[Directions]:
Sort through the listing below and keep each line with the word "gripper". Copy those.

[Stored data]:

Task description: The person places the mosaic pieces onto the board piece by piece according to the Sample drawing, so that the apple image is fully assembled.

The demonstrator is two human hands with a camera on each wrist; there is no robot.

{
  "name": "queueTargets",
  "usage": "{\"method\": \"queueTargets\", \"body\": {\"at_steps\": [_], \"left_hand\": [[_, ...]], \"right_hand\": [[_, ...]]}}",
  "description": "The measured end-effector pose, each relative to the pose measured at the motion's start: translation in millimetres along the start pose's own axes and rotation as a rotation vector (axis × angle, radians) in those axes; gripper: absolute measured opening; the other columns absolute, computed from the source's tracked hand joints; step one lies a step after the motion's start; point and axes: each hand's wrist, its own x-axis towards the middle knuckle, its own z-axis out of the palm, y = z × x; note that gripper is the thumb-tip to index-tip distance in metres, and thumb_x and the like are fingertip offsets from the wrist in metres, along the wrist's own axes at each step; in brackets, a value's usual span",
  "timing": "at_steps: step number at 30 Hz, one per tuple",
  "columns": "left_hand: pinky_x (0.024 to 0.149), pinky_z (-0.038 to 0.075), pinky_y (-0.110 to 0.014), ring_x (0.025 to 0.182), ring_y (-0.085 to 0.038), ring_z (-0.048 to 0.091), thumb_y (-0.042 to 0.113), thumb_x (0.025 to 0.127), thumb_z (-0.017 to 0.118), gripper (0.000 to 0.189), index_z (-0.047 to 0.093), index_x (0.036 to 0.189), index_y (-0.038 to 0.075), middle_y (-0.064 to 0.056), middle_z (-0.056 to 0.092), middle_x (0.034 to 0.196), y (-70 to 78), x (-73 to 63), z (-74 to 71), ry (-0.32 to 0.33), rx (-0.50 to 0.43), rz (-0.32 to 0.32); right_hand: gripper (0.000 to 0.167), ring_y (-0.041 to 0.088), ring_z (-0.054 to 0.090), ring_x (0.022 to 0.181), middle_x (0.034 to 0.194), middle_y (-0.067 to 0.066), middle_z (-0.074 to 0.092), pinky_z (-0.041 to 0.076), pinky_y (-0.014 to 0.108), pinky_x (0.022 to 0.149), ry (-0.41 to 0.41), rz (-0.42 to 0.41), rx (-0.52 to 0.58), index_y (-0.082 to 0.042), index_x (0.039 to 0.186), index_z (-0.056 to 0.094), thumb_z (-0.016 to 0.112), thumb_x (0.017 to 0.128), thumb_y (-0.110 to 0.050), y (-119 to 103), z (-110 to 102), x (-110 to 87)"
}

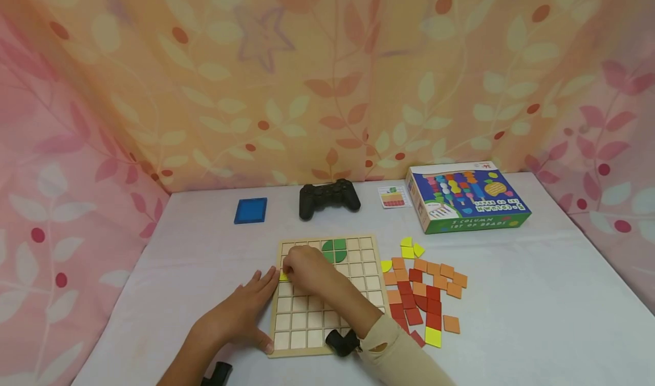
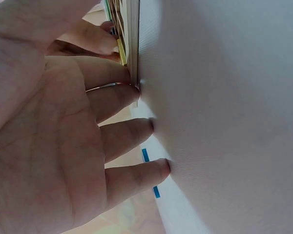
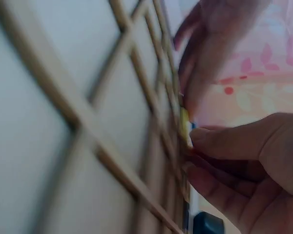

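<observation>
A wooden grid board (image 1: 327, 352) lies on the white cloth with four green tiles (image 1: 335, 250) forming a leaf-like shape near its top. My right hand (image 1: 309, 269) reaches over the board to its left column and pinches a yellow tile (image 3: 184, 124) with thumb and fingertips at the grid; its fingers hide part of the tile. Along the board's left edge rests my left hand (image 1: 240, 312), its fingers straight and spread. In the left wrist view, the fingertips (image 2: 161, 166) touch the cloth beside the board; the thumb lies at the lower left corner.
Right of the board lie loose red tiles (image 1: 434, 307), orange tiles (image 1: 451, 324) and yellow tiles (image 1: 432, 337). Behind stand a blue square tray (image 1: 251, 210), a black game controller (image 1: 329, 197), a pattern card (image 1: 393, 197) and a bead-set box (image 1: 468, 195). Patterned curtains surround the table.
</observation>
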Motion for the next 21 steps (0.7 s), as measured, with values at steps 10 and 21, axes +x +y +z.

[Answer box]:
  "description": "The measured end-effector pose, each relative to the pose measured at the motion's start: translation in millimetres along the start pose's own axes and rotation as a rotation vector (axis × angle, radians) in those axes; gripper: absolute measured opening; the other columns absolute, computed from the source's tracked hand joints; step one lies a step after the motion's start; point and axes: each hand's wrist, its own x-axis towards the middle knuckle, its own z-axis out of the palm, y = z × x; note that gripper is the thumb-tip to index-tip distance in metres, and thumb_x and the like are fingertip offsets from the wrist in metres, along the wrist's own axes at each step; in brackets, a value's usual span",
  "columns": "left_hand: pinky_x (0.024 to 0.149), pinky_z (-0.038 to 0.075), pinky_y (-0.110 to 0.014), ring_x (0.025 to 0.182), ring_y (-0.085 to 0.038), ring_z (-0.048 to 0.091), thumb_y (-0.042 to 0.113), thumb_x (0.025 to 0.127), thumb_z (-0.017 to 0.118), gripper (0.000 to 0.189), index_z (-0.047 to 0.093), index_x (0.036 to 0.189), index_y (-0.038 to 0.075), middle_y (-0.064 to 0.056), middle_z (-0.056 to 0.092), middle_x (0.034 to 0.196), y (-70 to 78), x (-73 to 63), z (-74 to 71), ry (-0.32 to 0.33), rx (-0.50 to 0.43), rz (-0.32 to 0.32); right_hand: gripper (0.000 to 0.167), ring_y (-0.041 to 0.088), ring_z (-0.054 to 0.090), ring_x (0.022 to 0.181), middle_x (0.034 to 0.194), middle_y (-0.067 to 0.066), middle_z (-0.074 to 0.092), pinky_z (-0.041 to 0.076), pinky_y (-0.014 to 0.108), pinky_x (0.022 to 0.149), ry (-0.41 to 0.41), rz (-0.42 to 0.41), rx (-0.52 to 0.58), index_y (-0.082 to 0.042), index_x (0.039 to 0.186), index_z (-0.056 to 0.094), thumb_z (-0.016 to 0.112), thumb_x (0.017 to 0.128), thumb_y (-0.110 to 0.050), y (-119 to 103), z (-110 to 102), x (-110 to 87)"

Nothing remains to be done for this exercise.